--- Brief ---
Please give back the listing below word for word, without the images.

--- Recorded information ---
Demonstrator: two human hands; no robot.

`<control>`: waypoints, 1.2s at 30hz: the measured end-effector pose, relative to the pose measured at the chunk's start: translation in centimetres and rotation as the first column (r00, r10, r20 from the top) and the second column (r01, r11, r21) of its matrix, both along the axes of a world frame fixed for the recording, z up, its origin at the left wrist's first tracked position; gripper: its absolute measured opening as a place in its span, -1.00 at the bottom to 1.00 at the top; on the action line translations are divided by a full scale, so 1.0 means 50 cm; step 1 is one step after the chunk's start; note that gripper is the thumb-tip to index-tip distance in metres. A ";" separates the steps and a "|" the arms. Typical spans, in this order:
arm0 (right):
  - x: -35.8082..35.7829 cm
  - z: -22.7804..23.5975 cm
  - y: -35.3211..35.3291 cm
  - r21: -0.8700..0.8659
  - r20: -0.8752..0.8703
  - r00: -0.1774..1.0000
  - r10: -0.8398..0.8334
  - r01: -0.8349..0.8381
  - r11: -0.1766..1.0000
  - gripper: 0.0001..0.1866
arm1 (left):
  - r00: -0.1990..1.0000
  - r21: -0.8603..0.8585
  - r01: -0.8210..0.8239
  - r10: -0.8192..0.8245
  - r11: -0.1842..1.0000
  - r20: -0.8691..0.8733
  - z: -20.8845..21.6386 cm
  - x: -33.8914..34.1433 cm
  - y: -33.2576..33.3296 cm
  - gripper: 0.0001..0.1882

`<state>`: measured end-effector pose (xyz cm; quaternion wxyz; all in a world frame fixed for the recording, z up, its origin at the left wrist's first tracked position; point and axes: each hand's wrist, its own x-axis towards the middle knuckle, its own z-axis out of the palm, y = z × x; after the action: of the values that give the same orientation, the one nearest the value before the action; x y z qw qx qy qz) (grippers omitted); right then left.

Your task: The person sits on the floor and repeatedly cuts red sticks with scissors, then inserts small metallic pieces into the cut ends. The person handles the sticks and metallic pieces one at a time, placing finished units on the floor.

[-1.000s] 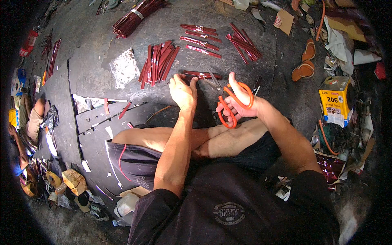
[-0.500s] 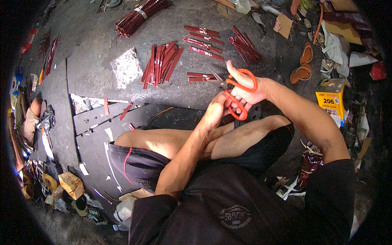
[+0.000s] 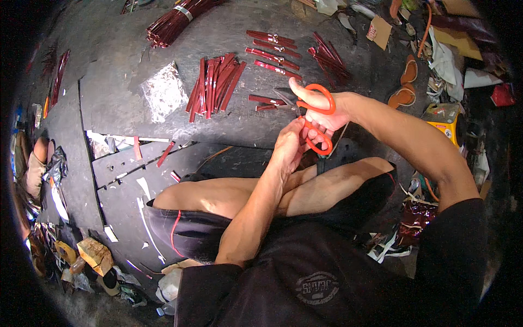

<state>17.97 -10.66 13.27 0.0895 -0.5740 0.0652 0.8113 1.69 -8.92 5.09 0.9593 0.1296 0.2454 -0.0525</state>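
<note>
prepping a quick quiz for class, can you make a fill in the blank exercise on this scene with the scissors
1. The right hand grips scissors whose handles are ____.
2. The left hand touches the ____ handle loop.
3. The loose dark red strips lie on the ____.
4. Beside them lies a crumpled sheet of silver ____.

Missing words: orange; lower; floor; foil
</note>
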 end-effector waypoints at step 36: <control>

--- Written answer ---
Demonstrator: two human hands; no robot.

`<control>`: waypoints, 1.2s at 30hz: the measured end-effector pose, relative to the pose measured at the chunk's start: translation in centimetres and rotation as the first column (r00, r10, r20 from the top) and the second column (r01, r11, r21) of its matrix, both along the axes of a world frame fixed for the recording, z up, its origin at the left wrist's first tracked position; gripper: its absolute measured opening as a place in its span, -1.00 at the bottom to 1.00 at the top; on the action line translations are divided by a full scale, so 1.0 means 50 cm; step 1 is one step after the chunk's start; note that gripper is the thumb-tip to index-tip distance in metres. A ";" separates the steps and a "|" the arms. Typical spans, in this order:
arm0 (right):
  - x: -35.8082..35.7829 cm
  - z: -22.7804..23.5975 cm
  - y: -35.3211..35.3291 cm
  - r21: -0.8700..0.8659
  - r20: -0.8752..0.8703
  - r00: -0.1774..1.0000
  - r10: -0.8398..0.8334
  - r01: -0.8349..0.8381
  - r11: -0.1766..1.0000
  - gripper: 0.0001..0.1866
arm1 (left):
  - r00: -0.1990..1.0000
  - r21: -0.8603..0.8585
  - r01: -0.8210..0.8239
  - r10: -0.8192..0.8245
  - r11: -0.1842..1.0000
  - r20: -0.8691..0.8733
  - z: -20.8845..21.6386 cm
  - x: -33.8914..34.1433 cm
  - y: -33.2576..33.3296 cm
  - gripper: 0.0001..0.1882

`<state>`: measured end-effector pose (xyz cm; quaternion wxyz; all in a world frame fixed for the recording, z up, its origin at the left wrist's first tracked position; point and axes: each hand's wrist, its own x-axis towards the middle knuckle, its own z-axis out of the palm, y = z × x; after the action: of the values that give the same orientation, the one nearest the value before the action; x y z qw qx qy qz) (grippers omitted); right then left.

Your task: The person sits on the floor and repeatedly cuts red sticks with scissors, then inserts small metallic pieces into the cut ends. The person handles the sticks and metallic pieces one at a time, placing finished units on the floor.

[-1.000s] 
[-0.500s] 
[+0.000s] 

<state>17.97 -10.66 13.27 0.0895 -0.5740 0.0652 0.8113 1.69 -8.92 5.09 0.9593 0.1296 0.2454 -0.0525</state>
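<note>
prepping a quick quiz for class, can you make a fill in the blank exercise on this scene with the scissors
1. The right hand grips scissors whose handles are ____.
2. The left hand touches the ____ handle loop.
3. The loose dark red strips lie on the ____.
4. Beside them lies a crumpled sheet of silver ____.

Missing words: orange; lower; floor; foil
</note>
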 end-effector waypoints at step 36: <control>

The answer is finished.